• What is expected: Print the data that follows word for word, leaving out any picture.

>>

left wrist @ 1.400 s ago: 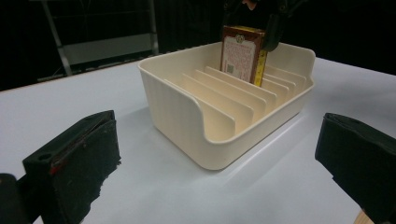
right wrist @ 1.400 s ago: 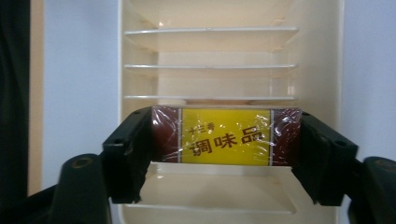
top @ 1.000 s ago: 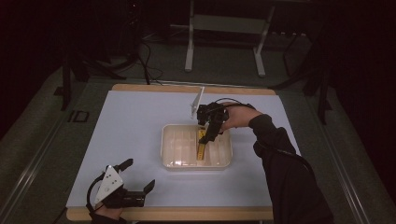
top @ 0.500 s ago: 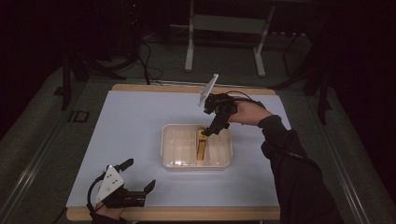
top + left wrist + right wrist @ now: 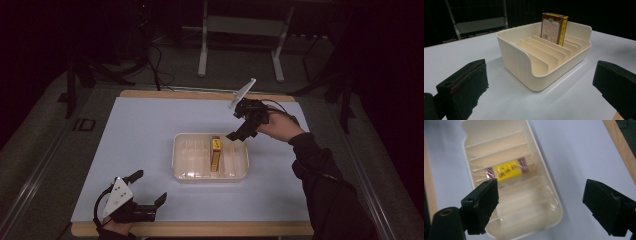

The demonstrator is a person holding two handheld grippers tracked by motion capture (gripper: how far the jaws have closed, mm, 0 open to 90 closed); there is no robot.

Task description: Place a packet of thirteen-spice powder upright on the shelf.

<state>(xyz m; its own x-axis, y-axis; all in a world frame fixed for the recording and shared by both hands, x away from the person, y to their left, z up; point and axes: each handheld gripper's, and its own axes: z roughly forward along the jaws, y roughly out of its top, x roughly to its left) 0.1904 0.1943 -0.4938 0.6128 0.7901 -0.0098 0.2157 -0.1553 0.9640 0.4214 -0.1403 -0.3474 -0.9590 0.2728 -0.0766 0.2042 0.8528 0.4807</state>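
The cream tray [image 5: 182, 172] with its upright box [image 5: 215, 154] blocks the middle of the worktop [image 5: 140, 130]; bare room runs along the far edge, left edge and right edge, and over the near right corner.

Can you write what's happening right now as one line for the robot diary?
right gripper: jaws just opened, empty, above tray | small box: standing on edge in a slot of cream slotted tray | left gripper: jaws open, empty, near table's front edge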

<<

• Solution to the exercise:
left wrist @ 1.400 s ago: 
right wrist @ 1.400 s ago: 
top @ 1.000 s ago: 
top @ 0.500 s ago: 
top + left wrist + right wrist @ now: 

The demonstrator is a person holding two handheld grippers tracked by motion capture (gripper: how far the jaws have closed, mm, 0 open to 90 closed); there is no robot.

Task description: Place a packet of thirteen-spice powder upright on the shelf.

<state>(xyz m; its own x-axis, y-axis; all in a world frame fixed for the recording and shared by both hands, x away from the person, y to their left, z up; point and axes: each handheld gripper's, and its own axes: z roughly forward along the jaws, y roughly out of its top, x roughly to its left) 0.1904 0.1943 -0.4938 0.6128 0.7901 -0.0098 0.2157 -0.1553 0.9640 0.4214 -0.1403 -0.3474 -0.9590 0.2728 -0.0766 0.2042 0.8528 0.4807</state>
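The cream tray [image 5: 182, 172] with its upright box [image 5: 215, 154] blocks the middle of the worktop [image 5: 140, 130]; bare room runs along the far edge, left edge and right edge, and over the near right corner.

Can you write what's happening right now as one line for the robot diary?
right gripper: jaws just opened, empty, above tray | small box: standing on edge in a slot of cream slotted tray | left gripper: jaws open, empty, near table's front edge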

The output as shown is complete.